Contrarily, the bayesian approach can provide the probability of the replication, not to mention that it does not seek for the p-value which can be biased by the researcher’s intention. Let’s take a look at the Bayes’ rule (see figure 2) that estimates the posteriori.

Figure 2. The Bayes’ rule.

The posteriori, P(H|E), is the probability of a hypothesis or a probability of replication. The priori ,P(H), is the incomplete pieces of evidence a researcher currently has. The likelihood, P(E|H), is the new evidence which serves the role of correcting the initial pieces of evidence. Lastly, the probability of the evidence, P(E), is the probability that the evidence itself is true. Now, let’s apply the Bayes’ rule to the hypothetical situation in which the lady passed all five tests. First, we have to identify the hypotheses. One possible hypothesis would be that the lady cannot tell the difference (H1, 50% chance). The other is the hypothesis that the lady has 90% accuracy (H2, 90% chance). At this moment, we do not know how big the chances are that these two hypotheses are true. Therefore, let’s just say that they each have 50% probability that they are true (P(H), current incomplete information). Since the lady passed five tests, the likelihood of each hypothesis is 0.03125 and 0.59049 respectively (0.03125=0.5⁵, 0.59049=0.9⁵). Lastly, the probability of the evidence is the sum of the priori multiplied by the likelihood of each hypothesis.

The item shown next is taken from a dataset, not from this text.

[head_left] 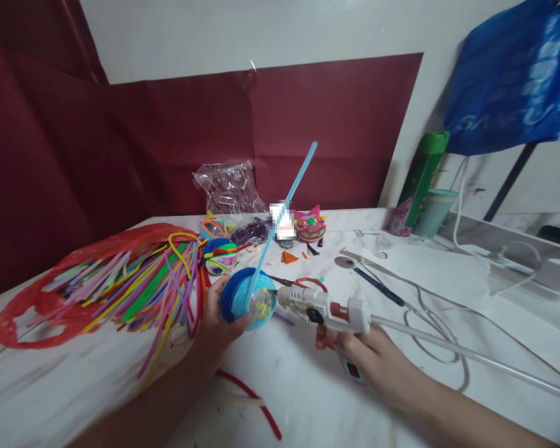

[P(H1)* P(E|H1)+ P(H2)* P(E|H2)=0.5*0.03125+0.5*0.59049=0.31087]

The complete formula used in this process is described in figure 3.

Figure 3. Calculation of the posteriori for the hypotheses in the “Tea party” example.

As you can see in the process of estimating the posteriori, the Bayes’ approach can be considered as updating the initial incomplete evidence by taking new evidence into consideration. For instance, we initially assumed the probability that the lady could tell the difference, or the probability that she couldn’t, was 50% respectively. However, as we have watched her pass the five tests in a row, we revised the replication probabilities of the two hypotheses. The probabilities of the two hypotheses were changed to 5% and 95%, because it seemed less likely that her performance was due to chance.

In summary, the bayesian approach is an intention-proof approach compared to the frequentist approach. Moreover, it provides more information about other parameters that will allow us to estimate how likely a given result will be replicated. However, a major problem is that the bayesian approach is very difficult to understand, and to use. This may be due to the fact that many people view it as a specific statistical technique that involves some kind of a formula. It is true. However, the bayesian approach can also be viewed as a general principle of making an inference. That is, the Bayesian approach is about updating the evidence you have as you run into a new evidence, and reducing the uncertain parameters in the process.

Finally, I have to admit that I have been deceiving you about the result of the tea party. Fisher did not actually disclose the result of the test, and it is not even sure if the tea party was a real thing. However, the rumor has it that she was tested with eight cups of tea and was able to successfully discriminate all of them.


Kruschke, J. K. (2010). What to believe: Bayesian methods for data analysis. Trends in cognitive sciences, 14(7), 293–300.